Google+ WTN Haiti Partnership: THINGS DONE AND LEFT UNDONE

Friday, March 11, 2016

THINGS DONE AND LEFT UNDONE


Every time we pray the confession we say these words, asking forgiveness for things done and left undone.  Last day at St Vincent's is always full of regrets and hopes.
The  daily office reading this morning was from I Corinthians 13.  If I speak in the tongues of men and of angels, but have not love, I am as a noisy gong or a clanging cymbal.  If I give away all my possessions and give my body to be burned, but have not love, I have gained nothing.  This  passage was read by Zara this morning, our OT from Fayetteville Arkansas, by way of England.  All of us listening, with the St Vincent's children on our hearts this morning, thinking of the one thousand things we wanted to do for them before we leave Haiti.  Knowing deep down that this is not possible.


Bergens is a boy with scoliosis who has one digit attached where his right arm should be.  He has no left arm  He is a beautiful and intelligent child who has won the heart of many a team member, including John Mutin and Sue Trzynka.  

Our therapists Ruth and Zara were concerned enough about this child that last night  I sent an email to Dr Beauvoir, who is a Haitian  orthopedist who works at St VIncent's once a week.  Dr Beauvoir dropped by today....that is the first amazing bit of story, that Dr Beauvoir, a successful orthopedic surgeon in Haiti, dropped by today in response to my email to examine this child.   He agrees that the boy needs major surgery and will see him in clinic next week, make xrays and send them to me.  Then we will begin the hard task of determining where this major surgery can be done.


Later this afternoon, Ruth and Zara were working with Bergens, trying to figure out how to design a prosthesis to help him use the small (and only) digit he has for an arm.  They have brought foam noodles (the kind you play with in swimming pools) and used them for all manner of purposes, including cushioning bars on wheelchairs, making supports for kids with poor trunk stability, and the like.  Ruth told me she heard this BANG BANG BANG across the room, and looking up she saw Bergens banging this 6 inch piece of foam noodle for all it was worth.  He had shoved his single digit into the central opening of the foam noodle and was banging it against the chair.  Ruth realized with a shock that he had designed his own prosthesis.  She placed a spoon into the other end of the noodle and VOILA he could now feed himself!  She put a paint brush in it and now he could paint.  Magnficent! For $1.99, Bergens has a working prosthesis.

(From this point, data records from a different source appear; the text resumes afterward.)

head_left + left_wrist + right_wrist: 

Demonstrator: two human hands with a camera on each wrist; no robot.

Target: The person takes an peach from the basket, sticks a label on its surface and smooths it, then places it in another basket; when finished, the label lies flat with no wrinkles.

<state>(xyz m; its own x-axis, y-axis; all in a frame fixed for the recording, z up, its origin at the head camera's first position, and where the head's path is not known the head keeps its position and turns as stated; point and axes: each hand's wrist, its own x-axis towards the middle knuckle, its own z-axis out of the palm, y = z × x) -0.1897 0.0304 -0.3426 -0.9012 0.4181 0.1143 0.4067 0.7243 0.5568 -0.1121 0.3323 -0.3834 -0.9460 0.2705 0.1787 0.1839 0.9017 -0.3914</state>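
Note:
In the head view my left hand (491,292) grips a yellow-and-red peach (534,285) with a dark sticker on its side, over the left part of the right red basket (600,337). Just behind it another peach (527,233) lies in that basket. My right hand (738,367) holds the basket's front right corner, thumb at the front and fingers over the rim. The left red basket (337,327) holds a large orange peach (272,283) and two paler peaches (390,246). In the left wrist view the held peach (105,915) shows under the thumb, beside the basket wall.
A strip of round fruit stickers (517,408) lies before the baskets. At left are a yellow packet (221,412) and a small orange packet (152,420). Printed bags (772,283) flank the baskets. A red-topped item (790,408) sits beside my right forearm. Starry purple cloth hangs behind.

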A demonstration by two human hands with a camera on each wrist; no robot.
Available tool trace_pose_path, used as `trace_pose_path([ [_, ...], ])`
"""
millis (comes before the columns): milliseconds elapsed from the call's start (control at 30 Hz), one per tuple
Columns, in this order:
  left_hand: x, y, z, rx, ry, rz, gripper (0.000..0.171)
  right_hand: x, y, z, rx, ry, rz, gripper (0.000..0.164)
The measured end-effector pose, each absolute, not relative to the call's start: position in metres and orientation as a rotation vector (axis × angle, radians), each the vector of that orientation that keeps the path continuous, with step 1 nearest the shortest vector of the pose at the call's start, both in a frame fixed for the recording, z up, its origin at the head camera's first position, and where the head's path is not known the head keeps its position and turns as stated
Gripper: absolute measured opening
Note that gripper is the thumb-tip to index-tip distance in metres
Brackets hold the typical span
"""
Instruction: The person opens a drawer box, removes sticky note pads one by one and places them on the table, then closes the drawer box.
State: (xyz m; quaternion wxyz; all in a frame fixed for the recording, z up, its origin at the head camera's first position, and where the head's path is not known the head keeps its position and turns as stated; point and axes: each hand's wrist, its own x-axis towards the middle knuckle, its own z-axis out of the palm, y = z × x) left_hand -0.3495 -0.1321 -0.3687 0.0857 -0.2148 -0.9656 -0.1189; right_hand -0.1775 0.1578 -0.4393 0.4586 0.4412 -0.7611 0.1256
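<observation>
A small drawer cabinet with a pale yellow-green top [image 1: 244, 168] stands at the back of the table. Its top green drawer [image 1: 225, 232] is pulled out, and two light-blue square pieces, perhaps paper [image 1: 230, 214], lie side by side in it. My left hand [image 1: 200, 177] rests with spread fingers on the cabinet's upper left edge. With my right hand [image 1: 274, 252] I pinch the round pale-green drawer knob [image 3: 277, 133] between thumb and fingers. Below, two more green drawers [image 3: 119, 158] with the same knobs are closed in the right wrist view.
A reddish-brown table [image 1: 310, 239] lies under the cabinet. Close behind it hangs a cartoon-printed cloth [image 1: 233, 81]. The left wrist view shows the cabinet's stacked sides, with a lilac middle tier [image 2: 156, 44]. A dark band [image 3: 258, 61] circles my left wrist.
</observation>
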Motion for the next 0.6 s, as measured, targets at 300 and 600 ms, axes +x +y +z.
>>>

At day's end we sat on the steps of St Vincent's and listened to Mackenson, Geraldo, Konbit and Reginald sing for us.  


 
Mackenson, Reginald and Geraldo

All the boys except Mackenson are blind; Geraldo and Mackenson played guitar.  Geraldo has a beautiful falsetto voice.  The boys are about 20 years old, handsome and tall, singing in four part harmony.  The team sat on the steps, surrounded (and covered) by children of all sizes.  The deaf children sat with us; I don't know how much they can hear but they enjoyed the music with everyone else.  Jan sat with a series of children, taking turns on her lap. 


Edie rested her head against Anne Boykin and I sat next to Marie Carmelle, my favorite place at St Vincent's.  

 
Susan and
Marie Carmelle


Anne and Edie


As I looked at the faces of the people I had seen in clinic during the week, I thought for the thousandth time that I bring such a little offering to these wonderful people, and yet they welcome me and my friends and team members with love and  music and kindness. 

Love is patient, love is kind. It does not envy, it does not boast, it is not proud.  It does not dishonor others, it is not self-seeking, it is not easily angered, it keeps no record of wrongs.  Love does not delight in evil but rejoices with the truth.  It always protects, always trusts, always hopes, always perseveres.